A major overhaul of the Federal Housing Administration moved a step closer to fruition this week after a U.S. Senate committee approved the FHA Modernization Act of 2007. Now headed to the full Senate for a vote, the legislation would revamp the short-handed agency by increasing loan limits, cutting down on down payments and giving homeowners a clearer path to reverse mortgages.

Subprime Fallout Getting Relief

Experts also see the modernization push as an avenue of relief for homeowners caught up in the subprime market whirlpool.

"We need to make sure that credit is available, including for subprime borrowers, on fair terms so that the people of this country have an opportunity to build wealth for the future," Committee Chairman Christopher J. Dodd, D-Conn., told the Hartford Courant. "A revitalized, strengthened, and modernized FHA can be and, under this legislation, will be a source of this constructive, wealth-building credit, both for new homeowners and for people who are seeking a way out of the abusive loans in which they are currently trapped."

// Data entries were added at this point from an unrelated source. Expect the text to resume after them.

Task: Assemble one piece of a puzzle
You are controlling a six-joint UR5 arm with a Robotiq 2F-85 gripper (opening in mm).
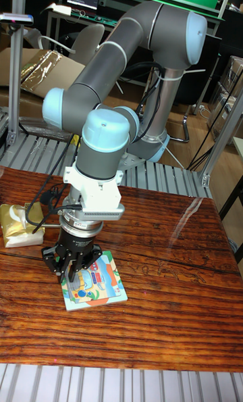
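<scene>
The square, brightly printed cardboard puzzle board lies flat on the dark reddish wooden bench, near its left front part. The grey and pale-blue robot arm reaches down over it, and the black two-finger gripper sits directly above the board's upper left corner, the fingertips at or very near its surface. Whether the jaws are spread, closed, or pinching a loose piece I cannot tell: the fingers point away from the camera and merge with the printed picture beneath them. No separate piece can be made out.

By its look, a puzzle piece of this kind is thin, light and fairly stiff card, with a smooth printed face that could slip between hard fingers. It is best taken by two opposite edges, kept level, and lowered straight into its recess; pressed at a tilt, it would likely catch on the surrounding frame or bend at a tab. The board itself is light too and may slide on the polished wood if pushed sideways.

The board acts as a shallow tray, and it appears mostly filled with picture. To its left, apart from it, a crumpled yellow and white bag rests on the bench; its contents are hidden.
</scene>
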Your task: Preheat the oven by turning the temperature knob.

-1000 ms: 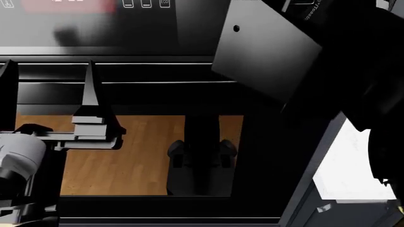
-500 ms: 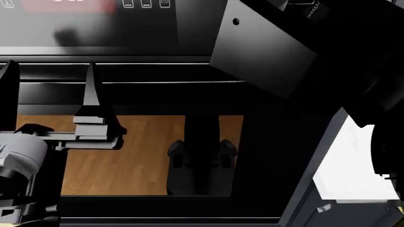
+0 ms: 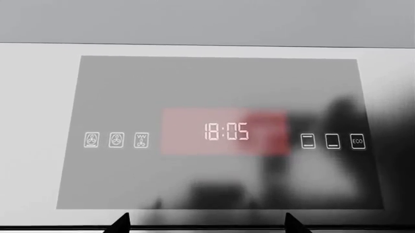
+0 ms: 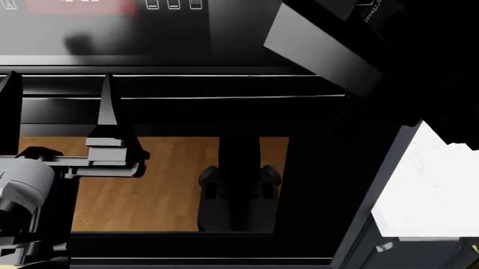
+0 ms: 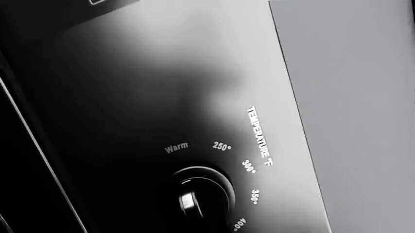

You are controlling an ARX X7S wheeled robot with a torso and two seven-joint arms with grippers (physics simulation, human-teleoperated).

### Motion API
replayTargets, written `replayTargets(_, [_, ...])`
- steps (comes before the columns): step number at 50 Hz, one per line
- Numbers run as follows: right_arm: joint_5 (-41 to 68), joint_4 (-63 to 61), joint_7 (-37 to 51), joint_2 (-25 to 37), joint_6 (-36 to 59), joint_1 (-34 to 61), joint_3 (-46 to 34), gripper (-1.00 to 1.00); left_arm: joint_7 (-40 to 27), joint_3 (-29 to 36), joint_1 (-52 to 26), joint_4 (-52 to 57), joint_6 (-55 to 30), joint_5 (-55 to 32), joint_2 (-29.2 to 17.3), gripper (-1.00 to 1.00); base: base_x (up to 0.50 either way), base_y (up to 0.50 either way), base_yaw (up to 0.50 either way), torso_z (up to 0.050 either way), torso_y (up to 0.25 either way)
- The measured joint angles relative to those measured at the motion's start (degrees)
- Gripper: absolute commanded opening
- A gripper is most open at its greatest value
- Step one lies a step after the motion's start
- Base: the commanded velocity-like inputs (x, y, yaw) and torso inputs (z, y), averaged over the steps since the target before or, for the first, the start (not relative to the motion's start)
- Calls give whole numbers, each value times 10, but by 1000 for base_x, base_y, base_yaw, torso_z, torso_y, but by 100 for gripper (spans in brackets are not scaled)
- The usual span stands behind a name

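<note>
Temperature knob [image 5: 199,200], on oven [image 4: 150,50] panel's right: being faced closely by right arm, the nearer one. Grip state of both grippers: being hidden, undeterminable.

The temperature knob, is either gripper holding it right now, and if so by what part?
No hold shows. The temperature knob sits bare in the right wrist view, no fingers on it. The left gripper is open, clear of it.

glossy black oven [image 4: 150,185], display 18:05; round black temperature knob [image 5: 198,199] ringed by white lettering.
</note>
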Motion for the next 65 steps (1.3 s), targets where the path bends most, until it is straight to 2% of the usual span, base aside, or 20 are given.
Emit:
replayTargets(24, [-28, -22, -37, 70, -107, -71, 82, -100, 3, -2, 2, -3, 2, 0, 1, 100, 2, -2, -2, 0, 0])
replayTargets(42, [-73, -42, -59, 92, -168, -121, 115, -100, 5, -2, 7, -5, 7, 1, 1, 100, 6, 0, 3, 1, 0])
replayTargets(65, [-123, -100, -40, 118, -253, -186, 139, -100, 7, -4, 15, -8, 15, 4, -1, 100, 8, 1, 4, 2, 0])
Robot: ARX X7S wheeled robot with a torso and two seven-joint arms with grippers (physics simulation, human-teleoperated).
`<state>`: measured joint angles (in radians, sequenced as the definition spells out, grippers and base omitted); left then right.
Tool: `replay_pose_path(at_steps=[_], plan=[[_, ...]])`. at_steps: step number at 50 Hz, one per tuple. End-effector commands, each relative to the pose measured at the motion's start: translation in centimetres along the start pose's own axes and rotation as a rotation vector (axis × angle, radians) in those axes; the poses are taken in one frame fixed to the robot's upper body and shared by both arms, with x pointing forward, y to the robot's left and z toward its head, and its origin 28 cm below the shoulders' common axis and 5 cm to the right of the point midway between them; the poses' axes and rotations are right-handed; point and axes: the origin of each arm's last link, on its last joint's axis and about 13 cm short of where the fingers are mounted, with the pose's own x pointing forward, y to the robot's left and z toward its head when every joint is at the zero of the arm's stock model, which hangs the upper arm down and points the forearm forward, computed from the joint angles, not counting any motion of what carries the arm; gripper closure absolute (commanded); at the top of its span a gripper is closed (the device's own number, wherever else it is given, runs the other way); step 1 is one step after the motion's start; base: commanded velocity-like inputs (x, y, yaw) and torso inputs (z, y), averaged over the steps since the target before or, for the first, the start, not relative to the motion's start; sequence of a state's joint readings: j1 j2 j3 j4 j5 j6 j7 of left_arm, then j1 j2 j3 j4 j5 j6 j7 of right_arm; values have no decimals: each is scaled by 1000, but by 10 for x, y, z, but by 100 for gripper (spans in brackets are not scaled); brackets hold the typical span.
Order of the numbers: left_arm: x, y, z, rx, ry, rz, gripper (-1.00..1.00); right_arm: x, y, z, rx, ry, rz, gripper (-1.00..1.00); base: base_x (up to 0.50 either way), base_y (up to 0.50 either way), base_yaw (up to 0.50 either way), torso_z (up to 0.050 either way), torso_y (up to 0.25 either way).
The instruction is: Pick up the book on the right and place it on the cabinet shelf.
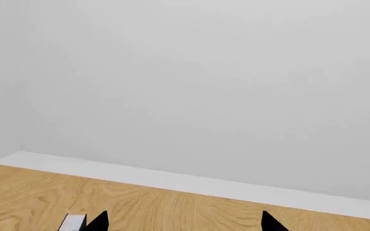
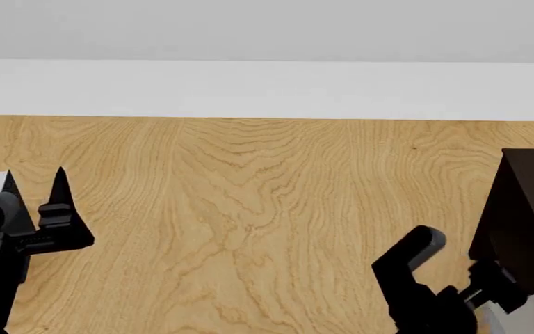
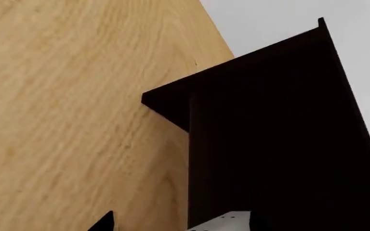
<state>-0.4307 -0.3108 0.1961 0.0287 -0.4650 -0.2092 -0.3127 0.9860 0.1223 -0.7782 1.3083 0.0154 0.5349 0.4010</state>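
Observation:
No grey book shows plainly in any view. The dark brown cabinet [image 2: 527, 216] stands at the right edge of the head view and fills much of the right wrist view [image 3: 275, 134]. My right gripper [image 2: 457, 261] is low beside the cabinet's near corner, jaws wide apart, with bare floor between them. Only one dark fingertip [image 3: 104, 222] shows in the right wrist view. A small pale grey piece [image 3: 227, 221] lies at that view's edge against the cabinet; I cannot tell what it is. My left gripper [image 2: 21, 191] is open and empty over the floor, and also shows in the left wrist view [image 1: 185, 224].
A light wooden floor [image 2: 248, 209] runs to a white skirting board [image 2: 267, 87] under a plain pale wall [image 1: 204, 86]. A pale grey patch [image 2: 522, 320] shows at the head view's lower right corner, under the cabinet's edge.

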Motion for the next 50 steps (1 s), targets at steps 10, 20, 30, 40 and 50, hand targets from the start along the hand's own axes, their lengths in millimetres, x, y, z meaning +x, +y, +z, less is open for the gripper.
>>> replay_pose_path(at_steps=[10,20,30,40,50], plan=[[1,0,-3,-6,3,-1,-100,4,4,4,282,-75,161,-100,0,0,0,0,0],[1,-1,-2,-6,3,-4,-100,3,5,10,301,-107,167,-100,0,0,0,0,0],[1,-2,-4,-7,5,-6,-100,-2,12,13,365,-58,253,-100,0,0,0,0,0],[0,-2,-4,-10,6,-6,-100,-6,15,10,375,36,299,-100,0,0,0,0,0],[0,-2,-5,-13,7,-3,-100,-8,17,3,415,122,373,-100,0,0,0,0,0]])
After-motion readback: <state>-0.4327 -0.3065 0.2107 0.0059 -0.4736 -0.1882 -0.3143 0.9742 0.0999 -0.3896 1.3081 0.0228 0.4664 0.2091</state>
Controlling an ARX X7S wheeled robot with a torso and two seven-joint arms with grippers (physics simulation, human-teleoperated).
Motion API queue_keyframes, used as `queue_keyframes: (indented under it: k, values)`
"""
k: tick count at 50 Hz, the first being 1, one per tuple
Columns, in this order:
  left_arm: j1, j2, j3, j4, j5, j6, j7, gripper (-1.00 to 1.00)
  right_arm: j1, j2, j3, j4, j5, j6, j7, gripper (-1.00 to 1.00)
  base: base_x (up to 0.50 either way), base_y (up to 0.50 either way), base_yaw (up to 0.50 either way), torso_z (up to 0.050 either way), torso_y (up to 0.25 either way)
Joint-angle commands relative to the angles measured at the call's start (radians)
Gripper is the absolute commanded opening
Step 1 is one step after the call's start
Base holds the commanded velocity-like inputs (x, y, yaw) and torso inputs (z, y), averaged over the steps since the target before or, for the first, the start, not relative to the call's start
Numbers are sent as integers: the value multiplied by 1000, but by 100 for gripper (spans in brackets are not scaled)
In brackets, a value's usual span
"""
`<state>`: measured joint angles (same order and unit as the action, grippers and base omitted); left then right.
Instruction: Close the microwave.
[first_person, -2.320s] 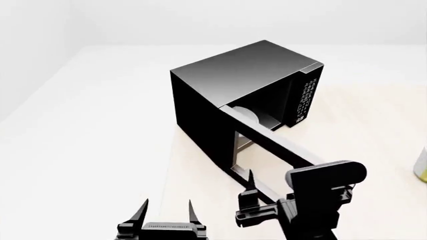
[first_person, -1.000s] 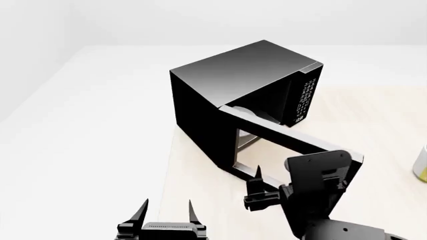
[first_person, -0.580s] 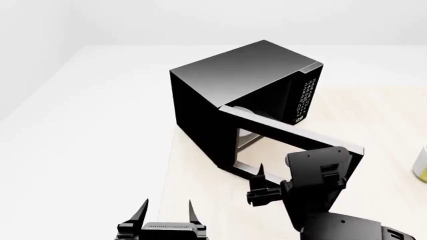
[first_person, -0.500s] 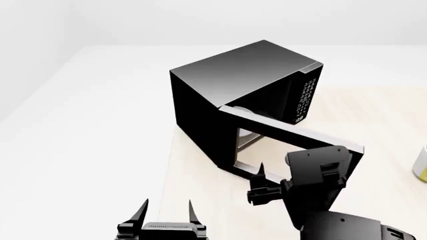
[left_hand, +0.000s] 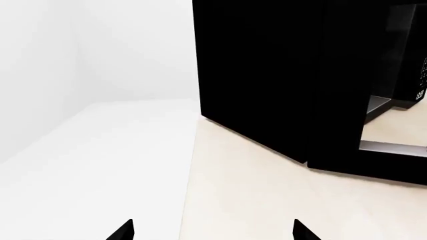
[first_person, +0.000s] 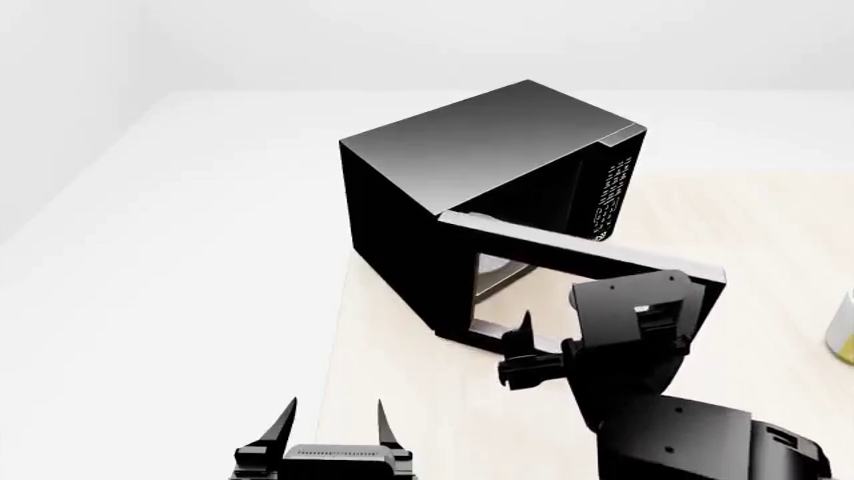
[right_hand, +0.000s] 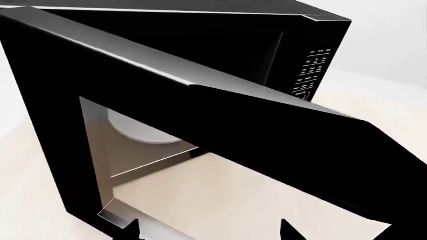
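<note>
The large black microwave (first_person: 467, 170) stands on the pale table (first_person: 400, 420). Its glass-windowed door (first_person: 574, 255) hangs partly open and swings out to the right. The white-marked keypad (first_person: 607, 200) shows behind it. My right gripper (first_person: 521, 350) is open and empty, close against the door's outer face by its lower edge. In the right wrist view the door (right_hand: 267, 125) fills the frame, the white plate (right_hand: 133, 130) shows through the window, and the gripper (right_hand: 210, 230) stands wide open. My left gripper (first_person: 334, 415) is open and empty, near the table's front edge, well short of the microwave (left_hand: 267, 75).
A yellowish object (first_person: 843, 325) sits at the right edge of the head view, cut off by the frame. The pale table meets a white surface (first_person: 160, 250) on the left. In the left wrist view the left gripper (left_hand: 212, 232) hovers over that seam.
The right arm has moved forward against the door. The door has swung toward the microwave's front and its opening is narrower. The left arm has not moved.
</note>
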<state>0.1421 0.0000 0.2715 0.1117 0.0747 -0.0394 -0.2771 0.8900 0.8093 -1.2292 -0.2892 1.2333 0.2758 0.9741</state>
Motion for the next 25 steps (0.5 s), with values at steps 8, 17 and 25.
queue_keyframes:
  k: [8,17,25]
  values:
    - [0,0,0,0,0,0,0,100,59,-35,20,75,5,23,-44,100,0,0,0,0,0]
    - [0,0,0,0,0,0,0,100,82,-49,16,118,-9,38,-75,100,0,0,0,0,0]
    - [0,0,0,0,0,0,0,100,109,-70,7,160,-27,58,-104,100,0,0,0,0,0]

8 in 10 Americans Support Reform of FHA Loans

A study released in June by one of the country's biggest lenders indicated that that about eight in 10 Americans supported new laws to safeguard home loans and mortgages by modernizing and revamping the Federal Housing Administration. Forclosure or failed mortgages will strike more than 2 million American homeowners in the subprime market by the year's end, according to the Center for Responsible Lending, a nonprofit advocacy group. The cost in lost equity will near $164 billion.

A modernization of the FHA would allow the agency to increase loans to 100 percent of an area's median home price, 0r $417,000, whichever is lower, as well as cut down payments to 1.5 percent from their current rate around 3 percent.

The Senate Banking Committee vote came a day after the full U.S. House of Representatives approved the legislation by a vote of 348 to 72. Currently, there's no set date for the full Senate to debate the measure, although we'll keep you posted on all things FHA here at FHA Research Center.